§ WHAT YOU WILL DO:
Write the listing out again word for word, excluding any pictures.

§ RECORDED INFORMATION:
========================================================================

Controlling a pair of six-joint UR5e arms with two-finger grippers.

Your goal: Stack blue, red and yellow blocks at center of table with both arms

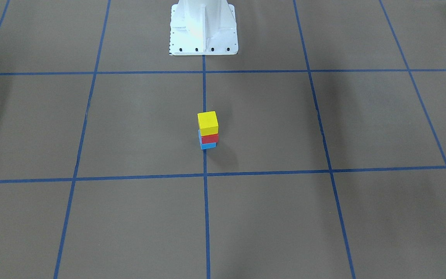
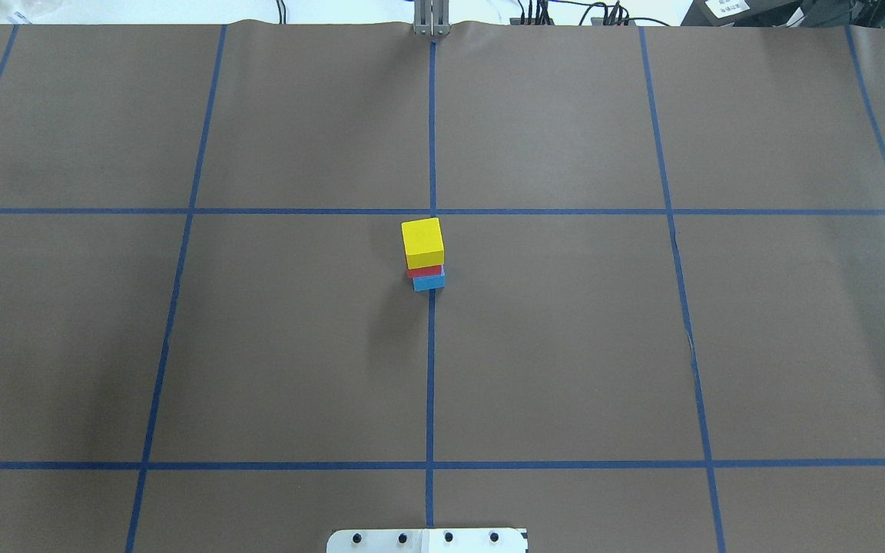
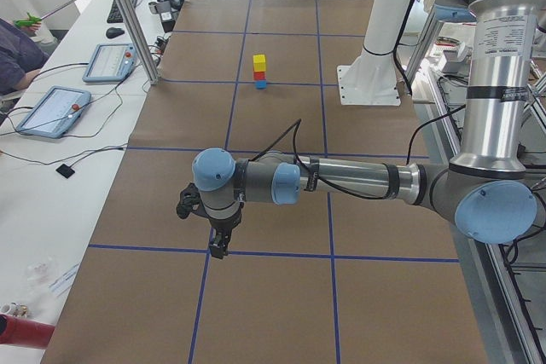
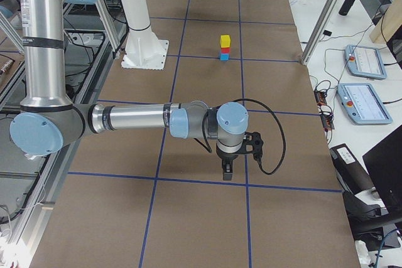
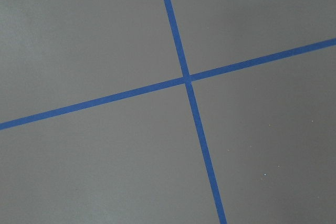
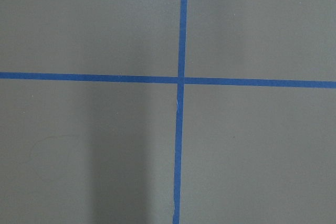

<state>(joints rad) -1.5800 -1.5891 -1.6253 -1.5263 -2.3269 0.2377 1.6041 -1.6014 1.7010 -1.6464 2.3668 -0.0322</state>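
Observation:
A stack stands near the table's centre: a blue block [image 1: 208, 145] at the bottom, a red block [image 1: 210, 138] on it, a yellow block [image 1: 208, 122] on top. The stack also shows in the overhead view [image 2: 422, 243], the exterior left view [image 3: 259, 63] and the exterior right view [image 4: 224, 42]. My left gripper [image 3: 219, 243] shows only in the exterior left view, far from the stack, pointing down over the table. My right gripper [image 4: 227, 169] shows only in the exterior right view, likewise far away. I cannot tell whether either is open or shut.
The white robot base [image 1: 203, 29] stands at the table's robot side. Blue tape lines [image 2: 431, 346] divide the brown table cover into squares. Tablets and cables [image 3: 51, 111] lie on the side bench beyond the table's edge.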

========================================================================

§ TASK RESULT:
Controlling a pair of six-joint UR5e arms with two-finger grippers.

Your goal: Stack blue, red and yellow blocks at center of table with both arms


<state>(joints rad) -1.5800 -1.5891 -1.6253 -1.5263 -2.3269 0.2377 1.6041 -1.6014 1.7010 -1.6464 2.3668 -0.0322</state>
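Observation:
A stack stands near the table's centre: a blue block [image 1: 208, 145] at the bottom, a red block [image 1: 210, 138] on it, a yellow block [image 1: 208, 122] on top. The stack also shows in the overhead view [image 2: 422, 243], the exterior left view [image 3: 259, 63] and the exterior right view [image 4: 224, 42]. My left gripper [image 3: 219, 243] shows only in the exterior left view, far from the stack, pointing down over the table. My right gripper [image 4: 227, 169] shows only in the exterior right view, likewise far away. I cannot tell whether either is open or shut.
The white robot base [image 1: 203, 29] stands at the table's robot side. Blue tape lines [image 2: 431, 346] divide the brown table cover into squares. Tablets and cables [image 3: 51, 111] lie on the side bench beyond the table's edge.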

No more output is expected here.